BladePipe

Posted on Nov 30

How to Move Data from PostgreSQL to PostgreSQL in Minutes

#postgres #database #tutorial

PostgreSQL is a widely-used database system with over 35 years of development. It not only has the capabilities of a standard relational database, but also excels in executing complex SQL queries.

Users often utilize PostgreSQL for both online transaction processing (OLTP) and some data analysis tasks. This makes it important to move data from PostgreSQL to PostgreSQL.

This tutorial introduces how to sync data from PostgreSQL to PostgreSQL using BladePipe in minutes.

About BladePipe

BladePipe is a real-time end-to-end data replication tool, simplifying your data movement between diverse data sources, including databases, message queues, real-time data warehouses, etc.

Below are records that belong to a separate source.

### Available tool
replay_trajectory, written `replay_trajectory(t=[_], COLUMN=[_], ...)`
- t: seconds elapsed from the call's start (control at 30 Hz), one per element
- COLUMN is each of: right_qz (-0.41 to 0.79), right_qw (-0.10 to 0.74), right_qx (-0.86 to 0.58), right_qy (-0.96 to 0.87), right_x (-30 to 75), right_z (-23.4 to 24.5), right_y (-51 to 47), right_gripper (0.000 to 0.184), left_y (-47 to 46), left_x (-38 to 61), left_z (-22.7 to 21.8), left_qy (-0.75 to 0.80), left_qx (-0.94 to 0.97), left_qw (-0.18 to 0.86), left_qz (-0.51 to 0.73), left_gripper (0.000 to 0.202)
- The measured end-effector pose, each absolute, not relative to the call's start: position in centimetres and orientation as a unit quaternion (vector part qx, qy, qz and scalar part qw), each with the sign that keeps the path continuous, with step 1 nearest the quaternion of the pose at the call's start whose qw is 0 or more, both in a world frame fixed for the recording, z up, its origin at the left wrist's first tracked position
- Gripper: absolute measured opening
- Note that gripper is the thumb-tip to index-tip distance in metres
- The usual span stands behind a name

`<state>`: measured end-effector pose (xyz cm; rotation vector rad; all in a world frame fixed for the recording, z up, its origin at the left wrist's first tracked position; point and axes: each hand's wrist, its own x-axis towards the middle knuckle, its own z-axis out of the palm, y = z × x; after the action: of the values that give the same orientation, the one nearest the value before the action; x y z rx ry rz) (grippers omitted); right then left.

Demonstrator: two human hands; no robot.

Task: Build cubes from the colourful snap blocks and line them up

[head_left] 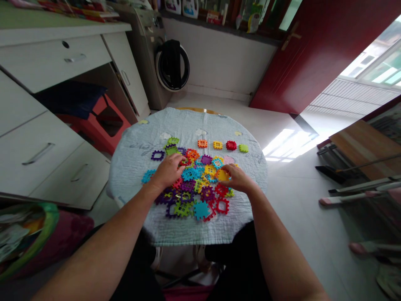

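A pile of colourful plastic interlocking blocks (189, 174), flat squares with notched edges and many with window-like openings, lies in the middle of a round cloth-covered table (131, 167). My left hand (168, 171) reaches into the pile's left side, fingers curled beside red and green pieces; what lies between the fingertips is hard to make out. On the right side, my right hand (237, 177) has its thumb and fingers around a yellow block (223, 175). Behind the pile, an orange block (202, 144), a yellow-orange block (217, 145), a red block (231, 145) and a light green block (243, 148) form a spaced row.
White drawers (46, 146) and a red stool (109, 117) stand to the left, with a filled bin (53, 234) nearer me. A washing machine (150, 54) with its door open is beyond the table. A red door (313, 46) and a folded rack (369, 194) are at right.
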<state>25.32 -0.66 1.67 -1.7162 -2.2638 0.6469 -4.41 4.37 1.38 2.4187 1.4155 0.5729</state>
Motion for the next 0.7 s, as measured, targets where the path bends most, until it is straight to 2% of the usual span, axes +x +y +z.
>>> replay_trajectory(t=[0.13, 0.33, 0.53, 0.7], right_qz=[0.202, 0.134, 0.238, 0.196], right_qw=[0.119, 0.175, 0.153, 0.097], right_qx=[-0.652, -0.765, -0.758, -0.767], right_qy=[-0.721, -0.605, -0.588, -0.603], right_x=[28.0, 33.0, 31.7, 30.2], right_z=[2.2, 2.0, 0.4, -1.2], right_y=[-0.3, 0.6, 1.8, 2.5], right_gripper=[0.043, 0.051, 0.043, 0.044], left_y=[2.9, 1.4, 1.2, 1.5], left_x=[-0.4, 2.9, 2.6, 2.1], left_z=[0.5, -1.9, -1.4, -0.7], left_qy=[0.407, 0.36, 0.36, 0.364], left_qx=[0.884, 0.92, 0.927, 0.926], left_qw=[0.137, 0.127, 0.087, 0.079], left_qz=[0.185, 0.094, 0.062, 0.055], left_gripper=[0.03, 0.043, 0.032, 0.026])
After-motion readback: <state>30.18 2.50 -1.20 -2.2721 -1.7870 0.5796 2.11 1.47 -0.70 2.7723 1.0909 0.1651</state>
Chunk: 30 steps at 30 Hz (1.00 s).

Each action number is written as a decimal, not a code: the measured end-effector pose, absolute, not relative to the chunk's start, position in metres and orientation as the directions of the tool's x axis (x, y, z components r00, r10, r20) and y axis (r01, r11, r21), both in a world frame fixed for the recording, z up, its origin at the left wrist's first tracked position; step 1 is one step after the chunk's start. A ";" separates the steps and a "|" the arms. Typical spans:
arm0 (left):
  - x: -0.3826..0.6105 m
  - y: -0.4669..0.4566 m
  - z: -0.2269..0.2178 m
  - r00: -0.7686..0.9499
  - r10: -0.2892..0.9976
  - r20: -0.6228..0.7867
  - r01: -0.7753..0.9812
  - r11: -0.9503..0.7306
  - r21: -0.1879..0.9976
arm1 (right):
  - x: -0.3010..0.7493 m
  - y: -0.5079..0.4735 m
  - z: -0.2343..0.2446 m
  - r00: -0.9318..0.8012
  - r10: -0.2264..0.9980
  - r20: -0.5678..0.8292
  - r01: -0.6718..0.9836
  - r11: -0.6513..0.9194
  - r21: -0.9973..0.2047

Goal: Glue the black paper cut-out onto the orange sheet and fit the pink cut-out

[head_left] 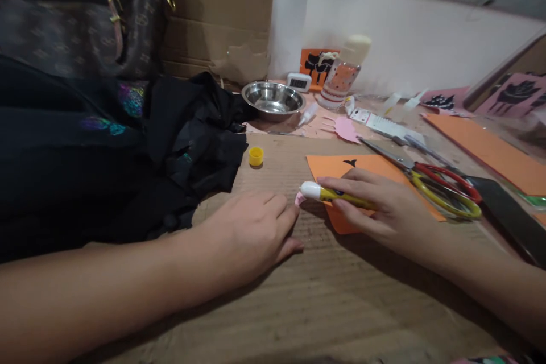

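Observation:
My right hand (384, 210) grips a yellow glue stick (341, 196) lying nearly level, its white tip pointing left. That tip touches or hovers just over a small pink paper piece (300, 199). Against the cardboard, my left hand (256, 224) pinches the pink piece at its fingertips; most of the piece is hidden. Partly under my right hand lies an orange paper sheet (318, 168) with a small black cut-out (350, 162) on it. A yellow cap (256, 156) stands apart from both hands, beyond the left one.
Red-and-yellow-handled scissors (443, 187) and a dark flat object (507, 219) lie at right. Black cloth (191, 142) covers the left side. Behind are a steel bowl (273, 99), a bottle (343, 77), a pink cut-out (346, 128) and more orange sheets (490, 151).

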<state>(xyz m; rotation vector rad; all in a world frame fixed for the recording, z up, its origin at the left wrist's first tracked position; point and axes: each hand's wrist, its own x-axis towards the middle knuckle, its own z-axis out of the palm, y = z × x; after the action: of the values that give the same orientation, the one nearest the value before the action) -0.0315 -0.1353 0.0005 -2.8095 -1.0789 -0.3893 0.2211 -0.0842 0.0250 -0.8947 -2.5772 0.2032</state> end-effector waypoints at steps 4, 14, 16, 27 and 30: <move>-0.032 -0.134 0.003 0.719 0.646 0.256 0.671 -0.742 -0.013 | 0.219 -0.084 0.026 -0.749 0.592 0.298 0.548 0.806 -0.226; -0.033 -0.135 0.006 0.716 0.661 0.225 0.676 -0.737 0.012 | 0.215 -0.085 0.012 -0.781 0.542 0.310 0.550 0.832 -0.071; -0.033 -0.135 0.005 0.718 0.658 0.227 0.674 -0.739 0.008 | 0.217 -0.083 0.009 -0.793 0.518 0.320 0.548 0.836 0.004; -0.032 -0.133 0.004 0.718 0.656 0.233 0.673 -0.739 0.008 | 0.213 -0.092 0.017 -0.769 0.564 0.300 0.531 0.825 -0.191; -0.032 -0.134 0.004 0.722 0.652 0.232 0.672 -0.741 -0.007 | 0.213 -0.088 0.011 -0.769 0.573 0.283 0.544 0.819 -0.182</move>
<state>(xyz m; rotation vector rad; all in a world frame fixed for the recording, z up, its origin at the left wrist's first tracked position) -0.0318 -0.1342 0.0039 -2.8302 -1.0903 -0.3290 0.2130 -0.0881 0.0108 -0.8471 -2.6765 0.1270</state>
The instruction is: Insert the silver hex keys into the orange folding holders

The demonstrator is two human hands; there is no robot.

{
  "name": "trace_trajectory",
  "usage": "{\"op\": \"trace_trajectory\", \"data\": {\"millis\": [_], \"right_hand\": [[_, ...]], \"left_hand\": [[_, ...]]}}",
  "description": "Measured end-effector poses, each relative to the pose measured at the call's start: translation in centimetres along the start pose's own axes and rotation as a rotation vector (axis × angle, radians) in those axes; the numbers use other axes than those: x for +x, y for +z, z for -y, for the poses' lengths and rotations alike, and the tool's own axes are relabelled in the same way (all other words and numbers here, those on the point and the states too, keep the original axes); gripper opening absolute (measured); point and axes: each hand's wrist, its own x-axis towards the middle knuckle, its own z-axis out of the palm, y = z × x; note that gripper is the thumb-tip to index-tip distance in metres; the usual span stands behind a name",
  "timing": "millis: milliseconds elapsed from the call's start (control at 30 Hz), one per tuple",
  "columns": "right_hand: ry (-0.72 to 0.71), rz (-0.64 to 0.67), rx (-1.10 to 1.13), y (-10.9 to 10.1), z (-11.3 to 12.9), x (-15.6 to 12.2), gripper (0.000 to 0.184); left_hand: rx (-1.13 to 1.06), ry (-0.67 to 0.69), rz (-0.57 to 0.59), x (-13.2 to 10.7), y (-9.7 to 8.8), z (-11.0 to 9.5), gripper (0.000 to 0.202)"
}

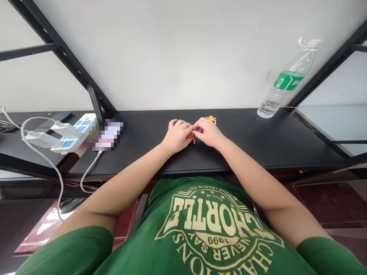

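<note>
My left hand (178,135) is over the middle of the black desk, its fingers bent and its thumb side against a small orange piece (190,135). From the right, my right hand (208,132) meets it, thumb and forefinger closed together at the same spot. What lies between those fingertips is too small and covered to make out. A thin metallic bit shows just below the orange piece. Behind my right hand, a small yellow-and-white object (212,118) lies on the desk, partly hidden by the knuckles.
A tilted-looking clear water bottle (289,81) with a green label stands at the back right. To the left are a charging phone (109,136), a white power strip (75,133) with plugged-in chargers, and a white cable (59,173). Black metal frames (69,57) flank the desk (143,152).
</note>
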Motion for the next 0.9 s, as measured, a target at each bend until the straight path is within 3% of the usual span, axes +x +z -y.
{"op": "trace_trajectory", "data": {"millis": [200, 433, 767, 900], "right_hand": [[0.314, 0.038, 0.460, -0.4, -1.0, -0.3, 0.016], [0.320, 0.105, 0.603, 0.0, -0.5, -0.1, 0.013], [0.233, 0.119, 0.354, 0.8, -0.8, -0.3, 0.013], [0.176, 0.109, -0.008, -1.1, -1.6, -0.5, 0.003]], "left_hand": [[-0.006, -0.083, -0.020, -0.1, 0.1, 0.8, 0.034], [0.006, -0.050, -0.023, -0.2, 0.3, 0.6, 0.027], [0.004, 0.003, -0.005, -0.2, 0.3, 0.2, 0.028], [0.008, -0.030, 0.018, -0.2, 0.1, 0.5, 0.042]]}}
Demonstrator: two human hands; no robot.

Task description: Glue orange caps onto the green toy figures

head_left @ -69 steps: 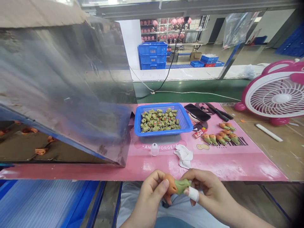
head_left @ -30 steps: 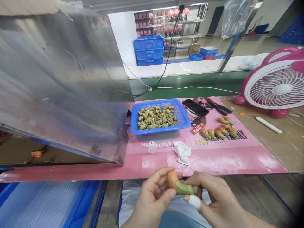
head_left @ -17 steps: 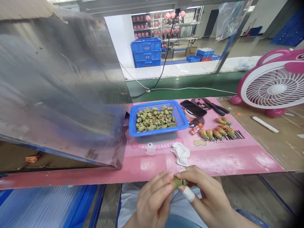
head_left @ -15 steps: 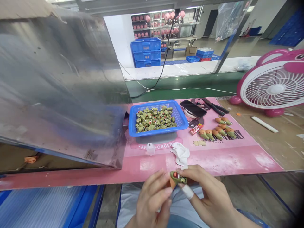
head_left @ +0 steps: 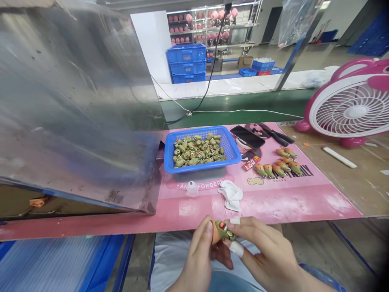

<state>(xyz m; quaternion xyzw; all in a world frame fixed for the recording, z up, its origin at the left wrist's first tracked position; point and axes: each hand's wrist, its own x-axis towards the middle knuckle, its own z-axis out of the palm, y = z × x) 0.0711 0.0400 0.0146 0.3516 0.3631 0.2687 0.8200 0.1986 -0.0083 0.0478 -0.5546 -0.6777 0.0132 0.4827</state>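
On my feed, the left hand [head_left: 197,255] cups the orange end of a small carrot-shaped toy [head_left: 222,230], its face turned up. The right hand [head_left: 267,251], a white bandage [head_left: 236,248] on one finger, pinches the green top, just off the counter's [head_left: 304,202] near edge.
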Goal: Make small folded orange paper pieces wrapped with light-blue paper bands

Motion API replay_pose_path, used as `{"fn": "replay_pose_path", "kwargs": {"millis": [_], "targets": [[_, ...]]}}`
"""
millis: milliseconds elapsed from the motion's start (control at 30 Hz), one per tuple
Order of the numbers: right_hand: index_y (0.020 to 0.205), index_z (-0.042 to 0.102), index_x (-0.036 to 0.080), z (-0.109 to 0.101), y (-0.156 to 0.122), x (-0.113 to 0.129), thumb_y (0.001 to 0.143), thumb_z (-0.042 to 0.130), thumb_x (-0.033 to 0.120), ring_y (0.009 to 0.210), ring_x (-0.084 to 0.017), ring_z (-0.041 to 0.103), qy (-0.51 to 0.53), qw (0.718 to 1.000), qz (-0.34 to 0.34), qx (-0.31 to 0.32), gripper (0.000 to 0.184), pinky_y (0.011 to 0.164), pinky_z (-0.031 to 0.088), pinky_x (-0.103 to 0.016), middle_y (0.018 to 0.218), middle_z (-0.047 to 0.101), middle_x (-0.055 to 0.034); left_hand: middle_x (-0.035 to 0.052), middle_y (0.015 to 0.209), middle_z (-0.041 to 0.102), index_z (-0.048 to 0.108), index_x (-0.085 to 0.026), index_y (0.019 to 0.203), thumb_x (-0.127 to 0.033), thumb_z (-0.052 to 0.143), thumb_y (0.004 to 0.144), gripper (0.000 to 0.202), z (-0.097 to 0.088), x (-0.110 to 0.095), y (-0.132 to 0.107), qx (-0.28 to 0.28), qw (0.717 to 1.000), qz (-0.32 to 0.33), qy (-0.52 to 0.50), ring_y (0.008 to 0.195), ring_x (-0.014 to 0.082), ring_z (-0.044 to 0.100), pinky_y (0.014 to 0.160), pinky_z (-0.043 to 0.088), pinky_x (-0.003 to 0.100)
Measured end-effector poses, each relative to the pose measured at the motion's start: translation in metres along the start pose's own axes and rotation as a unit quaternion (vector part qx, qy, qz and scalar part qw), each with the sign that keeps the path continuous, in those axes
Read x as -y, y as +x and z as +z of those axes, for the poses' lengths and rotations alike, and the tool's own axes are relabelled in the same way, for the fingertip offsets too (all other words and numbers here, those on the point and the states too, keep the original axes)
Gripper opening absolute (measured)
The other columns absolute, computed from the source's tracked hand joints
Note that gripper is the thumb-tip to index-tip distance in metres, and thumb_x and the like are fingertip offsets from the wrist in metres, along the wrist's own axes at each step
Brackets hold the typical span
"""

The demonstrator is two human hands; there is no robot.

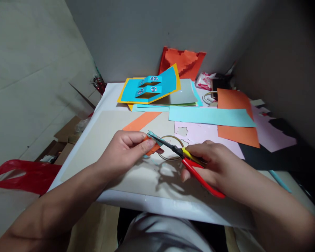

By using the technique of Change Data Capture (CDC), BladePipe can track, capture and deliver data changes automatically and accurately with ultra-low latency, greatly improving the efficiency of data integration. It provides sound solutions for use cases requiring real-time data replication, fueling data-driven decision-making and business agility.

Highlights

PostgreSQL Logical Replication

BladePipe tracks the incremental data through the logical replication in PostgreSQL.

Publications are associated with all the tables involved in a DataJob. If the subscriptions of the DataJob are modified, the tables in the Publication are automatically changed accordingly.

DDL Sync with Triggers

DDL synchronization is essential for online database disaster recovery and other use cases, but PostgreSQL logical replication does not involve the replication of DDLs.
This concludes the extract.